Pour quoi que ce soit, j’ai des "sentiments ambivalents" (rires) ! Je lis et travaille sur un sujet spécifique qui m’intéresse ou sur quelque chose qui me semble important. Ensuite j’y vais à fond et je ne lâche rien jusqu’à en avoir extrait suffisamment de matière. Ma propre curiosité est satisfaite, c’est donc très gratifiant pour moi. Pour ce qui est du son, je remercie encore Tom Gatti pour son travail exceptionnel, Rome lui doit beaucoup. À dire vrai, tous les ingénieurs et coarrangeurs avec lesquels j’ai travaillé au fil des ans ont toujours eu une influence et un impact importants sur le son. Je sors des albums régulièrement, donc je ne souhaite pas qu’ils sonnent de la même manière. J’aime travailler avec de nouvelles personnes de temps à autre ou que divers musiciens s’impliquent dans le processus, afin de renouveler l’air. J’ai un répertoire d’accords et de thèmes limité, j’ai besoin que d’autres personnes rendent les choses plus piquantes.
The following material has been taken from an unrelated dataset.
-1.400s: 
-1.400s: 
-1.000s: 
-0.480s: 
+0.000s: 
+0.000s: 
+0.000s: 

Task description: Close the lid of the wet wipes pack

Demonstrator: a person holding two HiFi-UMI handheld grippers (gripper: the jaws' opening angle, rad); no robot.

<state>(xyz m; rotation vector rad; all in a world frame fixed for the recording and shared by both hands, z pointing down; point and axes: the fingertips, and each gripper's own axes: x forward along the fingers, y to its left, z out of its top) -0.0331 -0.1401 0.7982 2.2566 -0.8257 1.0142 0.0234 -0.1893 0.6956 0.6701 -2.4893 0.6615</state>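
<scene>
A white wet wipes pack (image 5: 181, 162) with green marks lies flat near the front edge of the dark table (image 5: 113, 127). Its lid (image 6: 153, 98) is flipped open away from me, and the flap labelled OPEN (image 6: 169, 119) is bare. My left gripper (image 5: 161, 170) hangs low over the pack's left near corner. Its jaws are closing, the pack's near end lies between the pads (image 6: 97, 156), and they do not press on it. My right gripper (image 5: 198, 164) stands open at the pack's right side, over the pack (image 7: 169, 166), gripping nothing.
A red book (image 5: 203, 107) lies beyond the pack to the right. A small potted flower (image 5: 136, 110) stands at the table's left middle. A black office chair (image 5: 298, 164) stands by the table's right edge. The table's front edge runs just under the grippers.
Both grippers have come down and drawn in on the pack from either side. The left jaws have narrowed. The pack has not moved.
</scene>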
En quoi places-tu l’espoir ? Quelles sont les valeurs qui t’animent ? Tu sembles avoir un lien particulier avec la spiritualité, peut-être dans l’idée de "réenchanter le monde" ?
Oui, je recherche sans doute un "réechantement" global, mais pas forcément l’espoir. De toute façon, comme Heiner Müller le disait, l’optimisme est un manque d’information. Je trouve qu’il est plutôt difficile de "réechanter" le monde de nos jours, à cause, soyons honnête, de la peste qui nous entoure.
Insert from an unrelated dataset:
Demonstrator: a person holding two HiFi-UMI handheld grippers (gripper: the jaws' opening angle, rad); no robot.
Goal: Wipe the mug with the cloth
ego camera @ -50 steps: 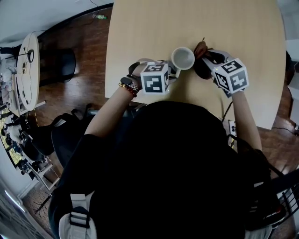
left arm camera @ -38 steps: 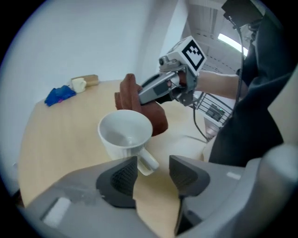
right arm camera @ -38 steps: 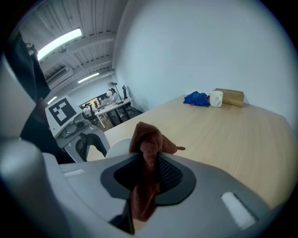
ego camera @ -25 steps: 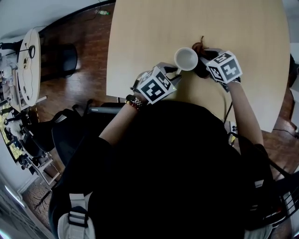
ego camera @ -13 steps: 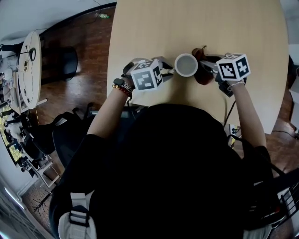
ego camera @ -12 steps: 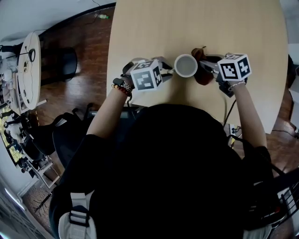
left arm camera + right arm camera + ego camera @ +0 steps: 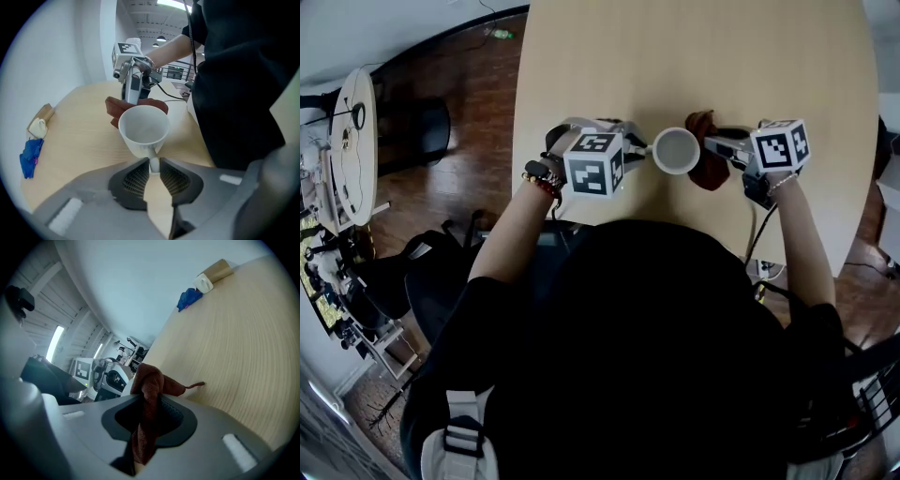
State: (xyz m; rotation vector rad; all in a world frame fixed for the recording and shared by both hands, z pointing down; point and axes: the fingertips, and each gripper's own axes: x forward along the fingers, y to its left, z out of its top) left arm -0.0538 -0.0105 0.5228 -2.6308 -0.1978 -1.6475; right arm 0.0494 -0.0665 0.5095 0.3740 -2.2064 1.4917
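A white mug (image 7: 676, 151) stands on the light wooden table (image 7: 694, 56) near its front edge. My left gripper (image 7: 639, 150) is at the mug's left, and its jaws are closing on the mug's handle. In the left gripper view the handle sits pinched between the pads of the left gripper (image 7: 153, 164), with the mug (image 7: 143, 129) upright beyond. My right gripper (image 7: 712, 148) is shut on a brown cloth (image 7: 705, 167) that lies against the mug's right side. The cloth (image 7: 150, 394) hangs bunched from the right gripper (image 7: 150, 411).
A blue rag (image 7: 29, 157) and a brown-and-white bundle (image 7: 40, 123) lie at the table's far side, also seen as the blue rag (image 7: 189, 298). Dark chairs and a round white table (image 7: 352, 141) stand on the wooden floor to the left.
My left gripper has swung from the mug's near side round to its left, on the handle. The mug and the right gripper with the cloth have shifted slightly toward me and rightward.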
La situation est bien sûr très difficile pour les artistes en ce moment. Comment vois-tu l’avenir à court terme, notamment pour la performance live, une part essentielle de la vie d’un musicien ?
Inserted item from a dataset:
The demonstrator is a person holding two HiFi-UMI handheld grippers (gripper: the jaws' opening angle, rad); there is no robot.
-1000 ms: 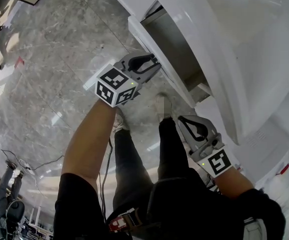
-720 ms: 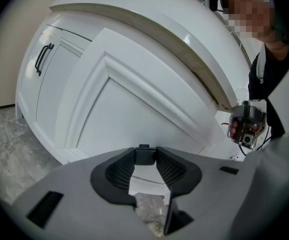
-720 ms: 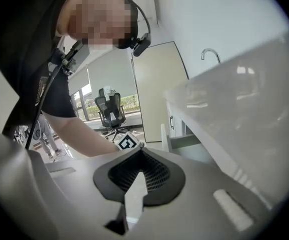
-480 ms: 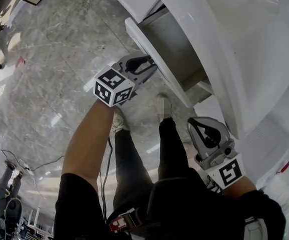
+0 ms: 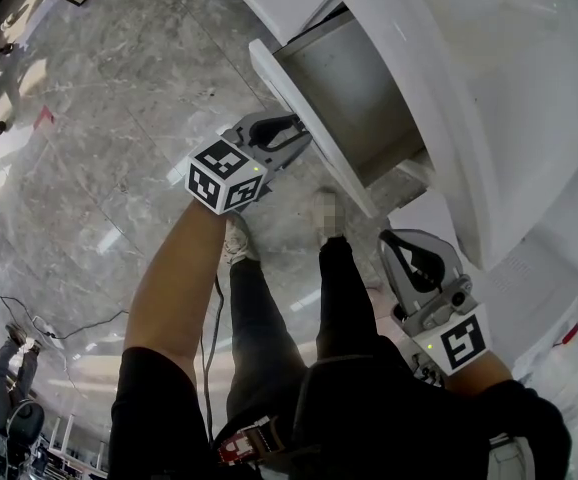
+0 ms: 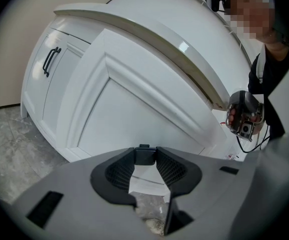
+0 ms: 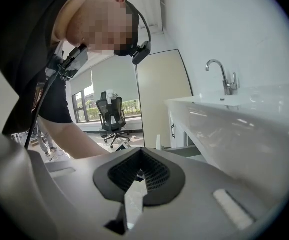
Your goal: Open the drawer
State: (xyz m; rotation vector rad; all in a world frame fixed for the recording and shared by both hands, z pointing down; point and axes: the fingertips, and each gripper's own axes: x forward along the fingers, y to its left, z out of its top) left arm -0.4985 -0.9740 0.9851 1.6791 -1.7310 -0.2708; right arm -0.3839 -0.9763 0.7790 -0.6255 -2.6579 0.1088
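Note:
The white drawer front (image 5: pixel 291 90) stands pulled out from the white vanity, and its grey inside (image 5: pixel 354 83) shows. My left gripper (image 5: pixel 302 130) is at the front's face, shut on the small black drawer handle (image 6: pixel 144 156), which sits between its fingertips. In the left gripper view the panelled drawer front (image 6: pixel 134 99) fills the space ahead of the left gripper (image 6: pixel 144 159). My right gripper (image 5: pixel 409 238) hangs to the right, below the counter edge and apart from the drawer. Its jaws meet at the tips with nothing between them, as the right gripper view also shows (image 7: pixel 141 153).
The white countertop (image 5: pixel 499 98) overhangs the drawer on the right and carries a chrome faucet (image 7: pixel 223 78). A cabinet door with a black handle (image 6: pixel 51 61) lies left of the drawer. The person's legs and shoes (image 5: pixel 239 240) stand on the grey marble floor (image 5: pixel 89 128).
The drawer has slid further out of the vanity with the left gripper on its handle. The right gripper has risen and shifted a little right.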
Si j’en crois mon ami Alan Averill, l’avenir semble vraiment peu réjouissant. Bien sûr, pour les gros groupes de metal qui ont l’habitude de jouer dans des grandes salles de plusieurs milliers de personnes, la situation liée à la Covid-19 change tout. Pour Rome, les tournées ne sont tout simplement plus possibles financièrement si le public est strictement limité. Je devrai me résoudre à choisir des lieux plus petits et privés, et des shows exclusifs, plutôt que de longues tournées, du genre jouer cinquante fois pour dix personnes à la place d’une fois pour cinq cents. Je peux toujours me produire en solo pour réduire les coûts, mais de nombreuses formations ne le peuvent pas. Je ne sais pas, nous verrons bien, les choses sont ainsi. Mais je ne vais pas baisser les bras. Malheureusement plusieurs de mes collègues n’ont pas pu s’en sortir. 2021 ne sera pas non plus une année normale. Pour être tout à fait réaliste, on ne pourra pas s’attendre à un retour à la normale avant 2022, c’est clair. Jouer avec mon groupe me manque beaucoup et je ne peux que constater que beaucoup de mes camarades voyageurs sont en train de devenir réellement fous d’être consignés de la sorte.